TASK REQUIREMENTS =>
Output a verbatim copy of the data, cut off after the line that contains "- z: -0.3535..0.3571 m".
*** Opening of MATERIAL FOR THIS EXERCISE ***
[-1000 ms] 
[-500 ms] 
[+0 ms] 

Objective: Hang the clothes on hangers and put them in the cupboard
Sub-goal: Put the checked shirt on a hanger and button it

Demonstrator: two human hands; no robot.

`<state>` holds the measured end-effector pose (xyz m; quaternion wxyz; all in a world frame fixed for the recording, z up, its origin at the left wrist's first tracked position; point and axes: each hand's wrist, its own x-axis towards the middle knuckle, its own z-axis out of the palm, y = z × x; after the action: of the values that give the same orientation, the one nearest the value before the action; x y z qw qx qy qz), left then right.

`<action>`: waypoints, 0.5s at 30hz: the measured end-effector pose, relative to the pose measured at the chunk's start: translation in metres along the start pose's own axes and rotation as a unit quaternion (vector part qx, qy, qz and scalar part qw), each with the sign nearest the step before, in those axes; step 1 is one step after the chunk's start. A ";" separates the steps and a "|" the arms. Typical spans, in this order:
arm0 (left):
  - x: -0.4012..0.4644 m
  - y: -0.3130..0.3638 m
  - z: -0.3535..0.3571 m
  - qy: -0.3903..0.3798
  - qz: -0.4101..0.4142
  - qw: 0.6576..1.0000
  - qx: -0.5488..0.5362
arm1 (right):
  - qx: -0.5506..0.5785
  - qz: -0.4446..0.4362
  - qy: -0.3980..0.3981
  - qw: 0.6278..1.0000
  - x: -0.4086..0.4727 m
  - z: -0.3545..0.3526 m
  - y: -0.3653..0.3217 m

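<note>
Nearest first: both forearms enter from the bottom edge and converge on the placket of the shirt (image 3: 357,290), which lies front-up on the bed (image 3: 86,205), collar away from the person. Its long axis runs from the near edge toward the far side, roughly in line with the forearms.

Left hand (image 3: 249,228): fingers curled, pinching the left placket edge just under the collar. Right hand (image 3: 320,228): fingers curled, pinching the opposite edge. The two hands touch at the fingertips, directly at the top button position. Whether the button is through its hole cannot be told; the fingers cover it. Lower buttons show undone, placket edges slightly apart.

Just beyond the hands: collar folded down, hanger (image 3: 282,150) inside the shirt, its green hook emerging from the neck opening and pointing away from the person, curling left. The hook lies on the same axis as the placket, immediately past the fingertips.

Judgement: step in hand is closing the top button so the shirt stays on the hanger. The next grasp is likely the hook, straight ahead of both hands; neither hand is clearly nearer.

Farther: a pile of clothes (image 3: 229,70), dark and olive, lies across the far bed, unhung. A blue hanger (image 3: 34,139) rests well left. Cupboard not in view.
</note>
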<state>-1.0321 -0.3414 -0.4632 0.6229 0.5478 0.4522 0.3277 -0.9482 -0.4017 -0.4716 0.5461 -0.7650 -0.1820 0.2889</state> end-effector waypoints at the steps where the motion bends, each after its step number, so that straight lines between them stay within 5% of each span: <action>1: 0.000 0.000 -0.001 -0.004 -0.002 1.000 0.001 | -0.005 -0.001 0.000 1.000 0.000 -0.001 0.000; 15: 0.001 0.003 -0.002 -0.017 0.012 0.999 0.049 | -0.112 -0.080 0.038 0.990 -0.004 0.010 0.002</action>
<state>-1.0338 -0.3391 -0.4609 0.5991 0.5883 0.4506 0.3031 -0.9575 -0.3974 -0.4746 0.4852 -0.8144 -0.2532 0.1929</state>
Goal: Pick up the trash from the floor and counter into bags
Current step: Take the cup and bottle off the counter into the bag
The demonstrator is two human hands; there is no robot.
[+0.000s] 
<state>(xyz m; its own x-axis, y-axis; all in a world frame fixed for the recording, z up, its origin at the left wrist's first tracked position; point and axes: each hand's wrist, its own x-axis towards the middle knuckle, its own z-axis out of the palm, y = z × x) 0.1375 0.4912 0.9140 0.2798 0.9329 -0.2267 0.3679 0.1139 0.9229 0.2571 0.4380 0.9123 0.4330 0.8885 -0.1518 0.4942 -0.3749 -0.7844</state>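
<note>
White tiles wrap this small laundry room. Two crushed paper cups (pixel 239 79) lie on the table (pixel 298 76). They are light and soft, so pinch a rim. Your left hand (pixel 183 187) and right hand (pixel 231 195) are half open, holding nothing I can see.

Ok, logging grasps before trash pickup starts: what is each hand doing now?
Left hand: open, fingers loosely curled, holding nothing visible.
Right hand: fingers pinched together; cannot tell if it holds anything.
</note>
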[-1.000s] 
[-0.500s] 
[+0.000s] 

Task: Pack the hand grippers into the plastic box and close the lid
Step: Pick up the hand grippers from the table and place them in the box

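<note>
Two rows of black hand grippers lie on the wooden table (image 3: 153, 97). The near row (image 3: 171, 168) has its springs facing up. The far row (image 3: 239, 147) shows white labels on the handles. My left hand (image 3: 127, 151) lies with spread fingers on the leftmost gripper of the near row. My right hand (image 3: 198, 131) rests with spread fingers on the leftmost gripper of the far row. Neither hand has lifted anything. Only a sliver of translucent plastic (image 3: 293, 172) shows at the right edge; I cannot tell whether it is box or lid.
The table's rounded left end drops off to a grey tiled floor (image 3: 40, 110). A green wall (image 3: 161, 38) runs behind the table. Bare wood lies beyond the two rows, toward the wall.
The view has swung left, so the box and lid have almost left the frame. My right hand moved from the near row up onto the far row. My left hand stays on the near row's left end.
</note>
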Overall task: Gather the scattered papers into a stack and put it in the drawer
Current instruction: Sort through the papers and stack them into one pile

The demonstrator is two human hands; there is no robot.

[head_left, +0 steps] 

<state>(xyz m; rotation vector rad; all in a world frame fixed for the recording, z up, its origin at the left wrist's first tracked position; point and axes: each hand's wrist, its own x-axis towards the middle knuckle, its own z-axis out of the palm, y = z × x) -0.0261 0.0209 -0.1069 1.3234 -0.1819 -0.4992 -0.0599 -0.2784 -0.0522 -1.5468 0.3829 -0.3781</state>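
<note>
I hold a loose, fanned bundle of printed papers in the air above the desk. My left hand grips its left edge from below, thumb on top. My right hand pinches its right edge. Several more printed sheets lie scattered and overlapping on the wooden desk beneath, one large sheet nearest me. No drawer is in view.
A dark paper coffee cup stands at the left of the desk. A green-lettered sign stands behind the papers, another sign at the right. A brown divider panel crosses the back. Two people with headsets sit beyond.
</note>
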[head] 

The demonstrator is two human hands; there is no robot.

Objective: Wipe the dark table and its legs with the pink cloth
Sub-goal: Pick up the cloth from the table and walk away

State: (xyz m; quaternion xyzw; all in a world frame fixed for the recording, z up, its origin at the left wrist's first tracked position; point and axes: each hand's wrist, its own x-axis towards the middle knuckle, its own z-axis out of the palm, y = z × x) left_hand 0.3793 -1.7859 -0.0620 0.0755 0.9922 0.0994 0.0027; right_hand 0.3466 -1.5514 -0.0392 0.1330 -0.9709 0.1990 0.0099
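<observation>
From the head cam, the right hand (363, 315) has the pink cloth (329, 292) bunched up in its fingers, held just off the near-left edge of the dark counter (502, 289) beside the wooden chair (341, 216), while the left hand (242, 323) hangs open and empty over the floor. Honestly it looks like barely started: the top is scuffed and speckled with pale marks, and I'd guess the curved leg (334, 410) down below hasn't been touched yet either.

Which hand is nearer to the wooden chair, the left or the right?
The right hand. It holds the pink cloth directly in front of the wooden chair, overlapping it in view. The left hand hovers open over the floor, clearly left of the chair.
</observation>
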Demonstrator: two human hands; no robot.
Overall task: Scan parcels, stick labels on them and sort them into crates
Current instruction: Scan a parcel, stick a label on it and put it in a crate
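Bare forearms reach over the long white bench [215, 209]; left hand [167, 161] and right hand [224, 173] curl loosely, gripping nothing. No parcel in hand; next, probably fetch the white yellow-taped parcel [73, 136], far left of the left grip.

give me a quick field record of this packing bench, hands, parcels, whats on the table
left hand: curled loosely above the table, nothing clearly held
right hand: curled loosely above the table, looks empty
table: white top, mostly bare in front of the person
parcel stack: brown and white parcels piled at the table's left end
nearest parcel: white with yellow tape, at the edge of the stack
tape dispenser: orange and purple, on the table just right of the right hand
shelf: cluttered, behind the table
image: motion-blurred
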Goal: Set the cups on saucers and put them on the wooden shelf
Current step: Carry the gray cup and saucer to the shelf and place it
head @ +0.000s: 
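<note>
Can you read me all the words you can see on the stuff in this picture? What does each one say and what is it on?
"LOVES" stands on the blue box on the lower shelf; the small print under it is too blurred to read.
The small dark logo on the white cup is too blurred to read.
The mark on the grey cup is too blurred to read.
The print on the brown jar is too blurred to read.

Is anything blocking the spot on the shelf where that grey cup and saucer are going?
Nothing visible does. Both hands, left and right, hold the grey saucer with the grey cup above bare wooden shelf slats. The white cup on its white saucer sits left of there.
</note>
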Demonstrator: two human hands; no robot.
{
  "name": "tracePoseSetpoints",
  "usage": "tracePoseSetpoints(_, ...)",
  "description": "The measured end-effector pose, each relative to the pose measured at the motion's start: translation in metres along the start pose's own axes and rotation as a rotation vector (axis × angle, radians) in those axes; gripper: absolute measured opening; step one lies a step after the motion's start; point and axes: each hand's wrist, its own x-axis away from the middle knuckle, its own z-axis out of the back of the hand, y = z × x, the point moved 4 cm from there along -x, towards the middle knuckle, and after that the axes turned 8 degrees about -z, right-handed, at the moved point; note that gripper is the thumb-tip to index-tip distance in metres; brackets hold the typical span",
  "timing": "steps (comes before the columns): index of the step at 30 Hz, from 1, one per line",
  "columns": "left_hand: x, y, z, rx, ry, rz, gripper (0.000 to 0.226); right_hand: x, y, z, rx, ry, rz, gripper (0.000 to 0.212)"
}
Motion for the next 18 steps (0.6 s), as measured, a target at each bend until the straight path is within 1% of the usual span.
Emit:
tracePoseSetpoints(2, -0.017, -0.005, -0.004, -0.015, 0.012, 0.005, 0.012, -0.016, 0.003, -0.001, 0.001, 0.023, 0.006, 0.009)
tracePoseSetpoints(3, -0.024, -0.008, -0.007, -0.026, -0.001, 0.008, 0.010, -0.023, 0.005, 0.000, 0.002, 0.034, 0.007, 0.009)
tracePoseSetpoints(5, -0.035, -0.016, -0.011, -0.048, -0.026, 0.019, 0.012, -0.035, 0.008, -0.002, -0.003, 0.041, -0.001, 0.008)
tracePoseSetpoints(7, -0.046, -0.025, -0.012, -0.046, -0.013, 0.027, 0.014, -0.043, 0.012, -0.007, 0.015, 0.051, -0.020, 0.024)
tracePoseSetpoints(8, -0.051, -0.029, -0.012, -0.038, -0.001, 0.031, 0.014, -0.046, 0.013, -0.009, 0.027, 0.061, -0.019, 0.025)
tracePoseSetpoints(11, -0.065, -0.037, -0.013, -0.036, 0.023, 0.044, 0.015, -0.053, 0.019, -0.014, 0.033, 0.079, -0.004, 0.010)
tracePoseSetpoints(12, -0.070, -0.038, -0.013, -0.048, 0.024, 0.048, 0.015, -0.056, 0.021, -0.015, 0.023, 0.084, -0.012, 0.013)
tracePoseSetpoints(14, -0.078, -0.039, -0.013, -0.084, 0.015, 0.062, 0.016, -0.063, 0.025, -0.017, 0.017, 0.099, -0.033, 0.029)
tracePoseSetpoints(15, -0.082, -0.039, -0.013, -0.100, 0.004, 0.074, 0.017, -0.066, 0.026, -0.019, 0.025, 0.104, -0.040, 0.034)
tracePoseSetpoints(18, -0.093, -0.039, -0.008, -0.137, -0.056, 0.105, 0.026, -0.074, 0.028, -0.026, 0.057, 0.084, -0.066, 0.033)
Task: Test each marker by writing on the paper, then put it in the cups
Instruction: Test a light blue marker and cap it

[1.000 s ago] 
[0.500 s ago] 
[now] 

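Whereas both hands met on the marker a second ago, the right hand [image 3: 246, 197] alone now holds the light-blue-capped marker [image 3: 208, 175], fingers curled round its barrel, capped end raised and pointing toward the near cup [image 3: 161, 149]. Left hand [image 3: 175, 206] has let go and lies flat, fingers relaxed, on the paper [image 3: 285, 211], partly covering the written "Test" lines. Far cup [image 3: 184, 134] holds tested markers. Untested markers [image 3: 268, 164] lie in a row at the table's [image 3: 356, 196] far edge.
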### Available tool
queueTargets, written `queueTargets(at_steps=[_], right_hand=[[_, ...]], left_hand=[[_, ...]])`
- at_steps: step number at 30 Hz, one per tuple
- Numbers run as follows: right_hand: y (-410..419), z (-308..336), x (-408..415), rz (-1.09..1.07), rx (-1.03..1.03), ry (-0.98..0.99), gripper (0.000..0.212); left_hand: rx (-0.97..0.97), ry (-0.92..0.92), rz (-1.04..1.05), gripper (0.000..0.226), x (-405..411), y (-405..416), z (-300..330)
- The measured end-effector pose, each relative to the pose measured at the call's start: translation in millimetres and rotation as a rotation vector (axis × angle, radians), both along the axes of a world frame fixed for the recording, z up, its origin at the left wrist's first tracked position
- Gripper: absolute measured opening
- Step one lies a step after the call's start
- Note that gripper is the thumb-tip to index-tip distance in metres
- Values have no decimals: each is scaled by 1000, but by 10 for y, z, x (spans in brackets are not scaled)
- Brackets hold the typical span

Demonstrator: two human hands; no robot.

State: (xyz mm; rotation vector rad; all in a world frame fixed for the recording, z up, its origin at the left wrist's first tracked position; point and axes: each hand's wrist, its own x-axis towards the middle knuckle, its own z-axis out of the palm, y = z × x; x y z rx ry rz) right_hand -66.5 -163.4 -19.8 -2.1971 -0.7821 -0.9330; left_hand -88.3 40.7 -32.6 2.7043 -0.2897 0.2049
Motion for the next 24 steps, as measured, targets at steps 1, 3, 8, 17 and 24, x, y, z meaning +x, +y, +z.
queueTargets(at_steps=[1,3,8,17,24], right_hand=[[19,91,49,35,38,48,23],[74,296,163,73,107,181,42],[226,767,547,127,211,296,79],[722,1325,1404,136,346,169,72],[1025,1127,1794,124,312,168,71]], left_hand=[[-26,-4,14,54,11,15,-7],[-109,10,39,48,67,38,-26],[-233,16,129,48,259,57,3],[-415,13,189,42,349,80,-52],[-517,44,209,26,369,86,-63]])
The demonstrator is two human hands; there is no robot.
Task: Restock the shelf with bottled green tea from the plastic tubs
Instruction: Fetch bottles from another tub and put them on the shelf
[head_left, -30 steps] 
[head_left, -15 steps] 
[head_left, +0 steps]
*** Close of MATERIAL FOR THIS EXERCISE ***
PROBLEM SOLUTION =>
[-1000 ms] 
[-500 ms] 
[+0 ms] 

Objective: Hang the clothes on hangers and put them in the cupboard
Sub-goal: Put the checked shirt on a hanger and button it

Demonstrator: two human hands; no robot.

`<state>` holds the measured end-effector pose (xyz m; quaternion wxyz; all in a world frame fixed for the recording, z up, its origin at the left wrist's first tracked position; point and axes: each hand's wrist, its own x-axis towards the middle knuckle, its own z-axis out of the palm, y = z × x; after the action: of the values that give the same orientation, the one nearest the value before the action; x y z qw qx qy qz), left then right.

`<action>`: waypoints, 0.5s at 30hz: the measured end-effector pose, relative to the pose measured at the chunk's start: translation in metres along the start pose's own axes and rotation as a unit quaternion (vector part qx, qy, qz and scalar part qw), each with the sign nearest the step before, in those axes; step 1 is one step after the chunk's start. A ";" separates the steps and a "|" the arms. Typical spans, in this order:
arm0 (left):
  - x: -0.4012..0.4644 m
  - y: -0.3130..0.3638 m
  - z: -0.3535..0.3571 m

This output contains the complete answer.